Output range, inclusive: from the line containing "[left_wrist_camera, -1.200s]" to the line containing "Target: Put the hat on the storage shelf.". Restate those lines from the data below word for word and only those.

+-------+

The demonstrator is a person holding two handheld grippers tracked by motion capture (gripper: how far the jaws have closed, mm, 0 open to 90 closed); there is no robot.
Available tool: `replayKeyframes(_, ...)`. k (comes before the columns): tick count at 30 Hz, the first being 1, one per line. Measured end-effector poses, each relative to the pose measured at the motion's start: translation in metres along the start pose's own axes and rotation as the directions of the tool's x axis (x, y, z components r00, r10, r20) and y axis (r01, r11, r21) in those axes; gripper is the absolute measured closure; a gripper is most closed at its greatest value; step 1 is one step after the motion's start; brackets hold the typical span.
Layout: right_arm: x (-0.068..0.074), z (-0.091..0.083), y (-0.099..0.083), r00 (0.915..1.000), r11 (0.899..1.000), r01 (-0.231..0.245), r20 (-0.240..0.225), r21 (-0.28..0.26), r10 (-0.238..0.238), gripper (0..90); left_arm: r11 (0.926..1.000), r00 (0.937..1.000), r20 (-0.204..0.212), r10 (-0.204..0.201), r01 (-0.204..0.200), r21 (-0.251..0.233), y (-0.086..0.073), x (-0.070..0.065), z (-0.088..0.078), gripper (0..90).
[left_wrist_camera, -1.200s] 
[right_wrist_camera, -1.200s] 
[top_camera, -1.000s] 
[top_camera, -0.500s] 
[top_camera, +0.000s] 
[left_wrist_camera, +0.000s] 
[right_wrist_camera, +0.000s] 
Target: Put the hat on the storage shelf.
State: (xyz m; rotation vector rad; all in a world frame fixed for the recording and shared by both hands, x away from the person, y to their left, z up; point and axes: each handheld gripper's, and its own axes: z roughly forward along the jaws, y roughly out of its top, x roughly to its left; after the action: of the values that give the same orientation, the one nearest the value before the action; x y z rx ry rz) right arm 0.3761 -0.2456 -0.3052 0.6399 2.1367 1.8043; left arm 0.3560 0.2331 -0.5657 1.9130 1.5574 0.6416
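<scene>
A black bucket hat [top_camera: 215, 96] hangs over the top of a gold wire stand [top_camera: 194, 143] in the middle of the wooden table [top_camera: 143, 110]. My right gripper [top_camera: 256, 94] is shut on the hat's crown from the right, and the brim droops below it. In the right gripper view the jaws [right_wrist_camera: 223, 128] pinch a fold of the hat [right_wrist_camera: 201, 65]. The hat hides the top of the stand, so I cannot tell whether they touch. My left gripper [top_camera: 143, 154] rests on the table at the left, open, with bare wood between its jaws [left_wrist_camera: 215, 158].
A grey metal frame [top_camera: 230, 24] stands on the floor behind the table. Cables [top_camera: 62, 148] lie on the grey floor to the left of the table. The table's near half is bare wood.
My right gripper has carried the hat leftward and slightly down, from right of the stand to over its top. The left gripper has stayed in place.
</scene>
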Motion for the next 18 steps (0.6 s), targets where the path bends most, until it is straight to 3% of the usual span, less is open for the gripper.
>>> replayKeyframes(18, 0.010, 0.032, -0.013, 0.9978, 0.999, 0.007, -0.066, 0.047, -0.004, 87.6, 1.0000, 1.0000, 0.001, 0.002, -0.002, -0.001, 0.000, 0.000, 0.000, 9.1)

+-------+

» FINAL ANSWER:
[left_wrist_camera, -1.200s] 
[right_wrist_camera, -1.200s] 
[top_camera, -1.000s] 
[top_camera, -0.500s] 
[top_camera, +0.000s] 
[left_wrist_camera, +0.000s] 
[right_wrist_camera, +0.000s] 
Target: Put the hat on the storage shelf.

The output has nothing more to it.